事例1:京都山科・マンションモデルルーム
「医療」と「インテリア」から考えた新しい提案、日本初のモデルルーム「サンクタス京都山科」。医師監修のもと片頭痛の症状を軽減する光・音・匂い過敏に配慮した、今までにない新しい住まいの考え方、インテリアを提案した事例。内装・家具・カーテン・照明、調光システムなど、デザイン監修/インテリアコーディネートした事例。


事例2:獨協医科大学看護料
「Active Care~医療とインテリア~」をテーマに、20代~40代の女性に多い片頭痛に優しい住環境を目指し、各個室のインテリア(照明・内装・色・素材)を細部まで「Active Care」仕様でコーディネートした事例。


事例3:レオグランデ枚方長尾モデルハウス「眠れる家の妻」 寝室の枕元には「次世代の灯り」と言われる有機EL照明(OLED)の優しい光。天井やベッドにもOLEDの間接照明。すべて調光仕様です。自然光に近く目に優しいOLEDとカラーコーディネートで眠りのための特別な寝室としてデザインした事例。

日本インテリア健康学協会の今後の活動

一般社団法人 日本インテリア健康学協会の代表理事・尾田氏のインテリアコーディネーターとしてのキャリアは20年以上。
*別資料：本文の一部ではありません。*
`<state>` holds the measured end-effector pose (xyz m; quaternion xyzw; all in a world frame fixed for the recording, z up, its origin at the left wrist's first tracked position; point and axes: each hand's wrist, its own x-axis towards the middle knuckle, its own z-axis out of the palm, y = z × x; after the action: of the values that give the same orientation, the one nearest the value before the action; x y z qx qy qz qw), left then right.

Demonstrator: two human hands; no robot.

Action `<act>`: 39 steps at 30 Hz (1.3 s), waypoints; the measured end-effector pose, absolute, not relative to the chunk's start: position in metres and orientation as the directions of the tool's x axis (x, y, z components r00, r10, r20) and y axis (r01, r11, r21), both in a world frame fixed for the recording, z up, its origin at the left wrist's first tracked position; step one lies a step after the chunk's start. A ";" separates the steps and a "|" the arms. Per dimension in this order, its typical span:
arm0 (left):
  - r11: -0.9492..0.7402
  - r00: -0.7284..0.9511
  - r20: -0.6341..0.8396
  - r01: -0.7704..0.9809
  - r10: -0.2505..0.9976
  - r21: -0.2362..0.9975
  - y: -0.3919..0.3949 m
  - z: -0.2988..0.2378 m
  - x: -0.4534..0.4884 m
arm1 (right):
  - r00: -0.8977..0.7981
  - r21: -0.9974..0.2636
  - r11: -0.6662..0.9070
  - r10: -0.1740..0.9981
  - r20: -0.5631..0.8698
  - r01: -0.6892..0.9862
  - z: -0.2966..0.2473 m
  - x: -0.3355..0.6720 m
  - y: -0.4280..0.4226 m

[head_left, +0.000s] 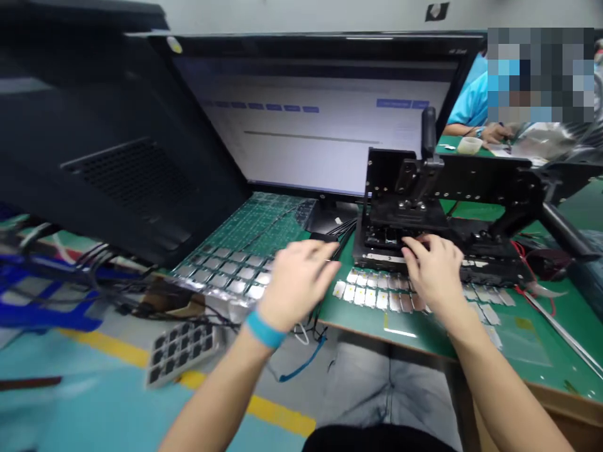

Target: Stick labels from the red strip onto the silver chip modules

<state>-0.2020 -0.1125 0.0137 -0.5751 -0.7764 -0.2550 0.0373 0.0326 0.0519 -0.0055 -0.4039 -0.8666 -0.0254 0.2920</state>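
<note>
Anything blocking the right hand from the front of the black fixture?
Nothing visible does: the right hand is at the front of the black fixture. The small flat pieces lie in rows before the fixture, below the hand, not in its way.

Green benchtop (360, 317): monitor (301, 150), black lever fixture (405, 212), small flat plates (360, 295) in rows before fixture, more at left.
</note>
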 end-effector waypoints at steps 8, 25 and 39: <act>0.133 -0.194 0.404 0.976 0.894 0.174 -0.013 0.028 -0.102 | -0.496 -0.205 0.668 0.692 0.525 0.715 -0.001 0.023 0.069; 0.421 -0.594 0.297 0.769 0.748 0.481 -0.094 0.049 -0.162 | -0.465 -0.283 0.934 0.355 0.811 0.220 0.024 0.011 0.034; 0.681 -0.842 0.139 0.509 0.522 0.526 -0.160 -0.019 -0.357 | -0.933 -0.499 0.848 0.308 0.187 0.180 0.030 -0.216 -0.035</act>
<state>-0.3570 -0.1597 -0.0193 -0.2810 -0.9168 -0.2836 -0.0113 -0.2158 -0.0354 0.0301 -0.1282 -0.9522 0.2442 0.1313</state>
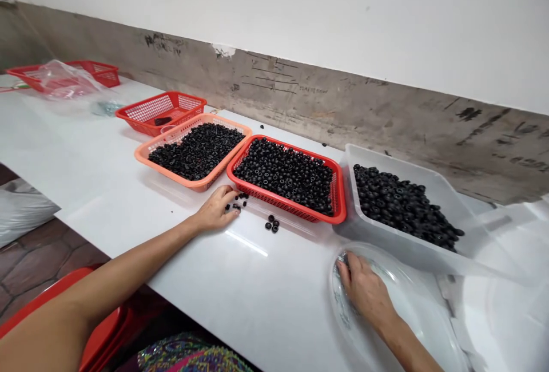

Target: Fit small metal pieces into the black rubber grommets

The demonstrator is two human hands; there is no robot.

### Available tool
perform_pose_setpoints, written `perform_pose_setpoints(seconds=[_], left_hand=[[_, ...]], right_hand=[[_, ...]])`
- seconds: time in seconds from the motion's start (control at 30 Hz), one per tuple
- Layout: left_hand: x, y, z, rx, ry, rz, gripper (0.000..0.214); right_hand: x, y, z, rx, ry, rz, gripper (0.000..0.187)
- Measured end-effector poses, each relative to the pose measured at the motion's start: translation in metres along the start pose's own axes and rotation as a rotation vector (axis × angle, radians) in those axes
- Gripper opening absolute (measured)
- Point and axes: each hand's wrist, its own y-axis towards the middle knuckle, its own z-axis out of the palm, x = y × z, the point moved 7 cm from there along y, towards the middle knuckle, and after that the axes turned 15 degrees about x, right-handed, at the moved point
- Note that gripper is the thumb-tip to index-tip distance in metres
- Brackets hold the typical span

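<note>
My left hand [217, 209] rests on the white table [86, 166] in front of the red basket [338, 203], fingers curled round a few loose black rings [240, 200]. A small cluster of black rings [273, 224] lies just to its right. My right hand [364, 289] reaches into a clear plastic bag [412, 303] lying flat on the table. Its fingers are bent, with something small and dark at the fingertips that I cannot make out. The red basket, an orange basket [143, 154] and a clear tub [433, 180] are each full of black rings.
An empty red basket [128, 113] stands behind the orange one. Farther left lie another red basket [109, 71] and a crumpled clear bag [64, 83]. A grey-and-white wall runs along the table's far edge. A red chair [43, 297] is beneath me.
</note>
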Motion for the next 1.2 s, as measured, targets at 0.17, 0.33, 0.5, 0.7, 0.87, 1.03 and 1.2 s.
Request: perform_pose_setpoints(seconds=[0.17,0.33,0.5,0.7,0.87,1.03,1.2], left_hand=[[-0.015,0.002,0.009,0.141,0.156,0.095,0.046],[-0.013,0.003,0.012,0.175,0.178,0.043,0.043],[-0.012,0.005,0.011,0.160,0.152,0.051,0.049],[-0.010,0.006,0.011,0.151,0.132,0.051,0.049],[-0.011,0.004,0.010,0.146,0.113,0.094,0.035],[-0.004,0.004,0.010,0.102,0.076,0.087,0.030],[0.003,0.008,0.009,0.080,0.014,0.062,0.027]], right_hand=[[-0.002,-0.006,-0.007,-0.087,0.069,-0.081,0.042],[0.000,-0.009,-0.016,-0.048,0.154,-0.071,0.044],[-0.015,-0.015,-0.044,0.012,0.360,0.105,0.035],[0.010,-0.025,-0.111,-0.209,0.525,0.285,0.027],[0.145,0.036,-0.117,-0.251,0.497,-0.198,0.026],[0.230,0.104,-0.065,0.034,0.110,-0.200,0.023],[0.244,0.125,-0.044,0.160,-0.077,-0.190,0.023]])
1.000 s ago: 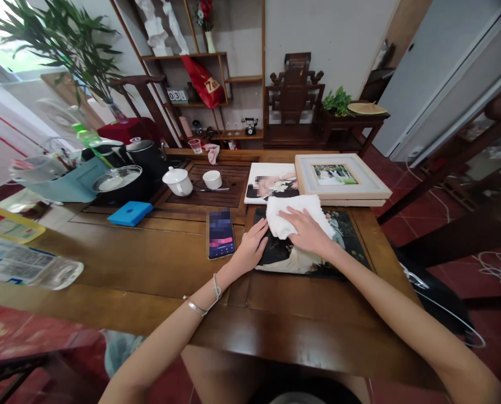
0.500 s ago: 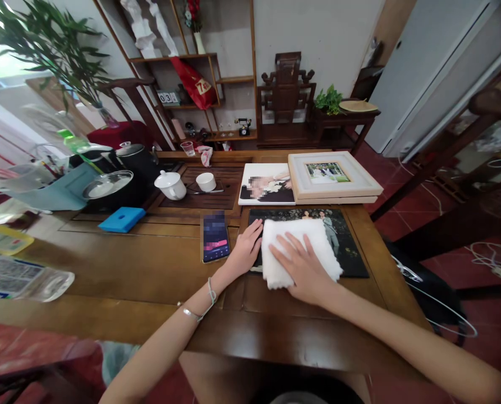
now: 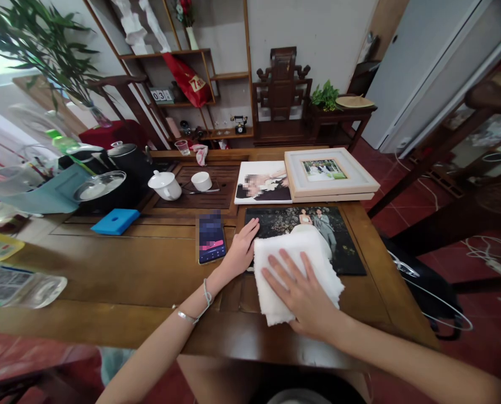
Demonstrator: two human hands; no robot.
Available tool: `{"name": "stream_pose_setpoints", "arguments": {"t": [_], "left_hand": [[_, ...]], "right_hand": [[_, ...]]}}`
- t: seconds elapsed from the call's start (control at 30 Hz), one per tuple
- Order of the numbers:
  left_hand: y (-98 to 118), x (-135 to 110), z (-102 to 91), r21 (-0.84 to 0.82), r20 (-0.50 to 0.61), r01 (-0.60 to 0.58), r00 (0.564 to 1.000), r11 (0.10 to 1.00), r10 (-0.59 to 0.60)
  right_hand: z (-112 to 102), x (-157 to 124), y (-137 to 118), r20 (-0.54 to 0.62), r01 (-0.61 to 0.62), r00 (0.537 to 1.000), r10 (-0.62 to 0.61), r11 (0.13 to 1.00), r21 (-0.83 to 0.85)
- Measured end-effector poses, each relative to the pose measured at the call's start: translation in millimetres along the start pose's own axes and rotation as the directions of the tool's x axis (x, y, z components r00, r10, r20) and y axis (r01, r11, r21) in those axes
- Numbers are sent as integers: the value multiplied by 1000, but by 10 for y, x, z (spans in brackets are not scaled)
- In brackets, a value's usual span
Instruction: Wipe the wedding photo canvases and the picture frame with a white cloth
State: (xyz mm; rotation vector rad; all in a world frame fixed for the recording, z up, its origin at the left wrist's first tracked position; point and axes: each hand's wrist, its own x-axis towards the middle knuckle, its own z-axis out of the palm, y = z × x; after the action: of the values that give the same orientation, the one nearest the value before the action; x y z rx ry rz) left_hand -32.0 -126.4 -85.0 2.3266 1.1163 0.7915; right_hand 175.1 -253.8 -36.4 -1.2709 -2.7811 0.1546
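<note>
My right hand [image 3: 301,294] lies flat with spread fingers on a folded white cloth [image 3: 292,264], pressing it onto the near edge of a dark photo print [image 3: 317,227] that lies flat on the wooden table [image 3: 128,269]. My left hand [image 3: 240,250] rests with fingers stretched on the print's left edge, holding it down. A phone [image 3: 211,237] with a lit screen lies just left of that hand.
Behind the print lie another photo [image 3: 262,182] and a stacked white picture frame [image 3: 328,173]. A tea tray with a white teapot [image 3: 165,185] and cup [image 3: 201,180] sits at the back. A blue box [image 3: 113,221], pots and a clear bag [image 3: 18,283] fill the left side.
My right hand has dragged the white cloth from the far part of the print down to its near edge, uncovering the picture. The left hand stayed on the print's left edge.
</note>
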Motion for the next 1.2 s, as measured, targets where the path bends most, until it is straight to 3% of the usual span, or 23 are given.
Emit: {"name": "stream_pose_setpoints", "arguments": {"t": [0.1,0.27,0.33,0.4,0.6,0.67,0.73,0.93,1.0,1.1,1.2], "left_hand": [[18,5,-11,16,-2,20,1000,1000,-20],[54,16,-5,26,-25,42,999,999,-42],[54,15,0,21,-37,37,999,999,-37],[50,12,3,22,-43,35,999,999,-34],[24,6,-3,38,-23,23,999,999,-22],[13,10,-5,42,-24,15,1000,999,-14],[8,18,-9,48,-32,4,999,999,-2],[31,40,-34,46,-8,25,1000,999,-25],[38,41,-37,48,-6,36,999,998,-35],[38,41,-34,55,-12,32,999,998,-32],[30,42,-29,58,-20,7,1000,998,-6]], "right_hand": [[-32,78,207,5,-37,999,37,999,4],[-199,527,927,-11,-240,971,239,971,-13],[-235,606,1069,-25,-300,954,300,954,-11],[-222,549,1022,-37,-311,950,310,950,-17],[-56,-144,248,-11,-93,996,93,996,-3],[-65,-287,150,18,-56,998,55,998,27],[-117,-297,257,48,-75,996,73,996,48],[-271,107,1180,-47,-325,944,325,946,15],[-273,195,1332,-72,-364,929,363,931,4],[-240,162,1194,-74,-381,922,379,924,-11],[-201,-27,758,-3,-274,962,274,962,6]]}}
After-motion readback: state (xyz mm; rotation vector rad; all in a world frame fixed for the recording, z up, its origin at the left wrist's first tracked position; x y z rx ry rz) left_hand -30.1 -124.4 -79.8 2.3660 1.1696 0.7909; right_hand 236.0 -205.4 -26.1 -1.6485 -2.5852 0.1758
視聴者の家の問題点を匠が解決するというTV番組にも参加してきた。
高齢化が進み健康志向が高まる中、尾田氏は「ココロとカラダがともに健やかな環境がもっとも快適な空間である」という考えのもと、光・音・香り、3つの過敏症に配慮したインテリアを提案し、メーカー協力のもと照明器具を企画開発するなど、「アクティブ・ケア」というカタチになっている。


尾田氏が代表を務める株式会社菜インテリアスタイリングが企画開発した照明器具「アクティブケア ライティング」。 キャッチコピーは「カラダ」にやさしく「ステキ」。(大光電機株式会社より販売中)


一般社団法人日本インテリア健康学協会は、今後これまでの尾田氏の活動を広げつつ、インテリア健康学の普及とデザイナーの育成、医療分野との連携による臨床研究・学会発表等の活動を行っていく予定である。


セミナーで発表された、一般社団法人日本インテリア健康学協会の今後の活動


インテリアコーディネーターたちがよく口にする「インテリアの力」。

将来的には、インテリアコーディネーターがその「力」と「インテリア健康学の知識」をベースに、医療機関スタッフの一員として患者様にインテリア(生活環境)の改善ポイントをアドバイスするなど、症状の緩和や健康増進のために寄与する日が来ることを願い活動をしていくという。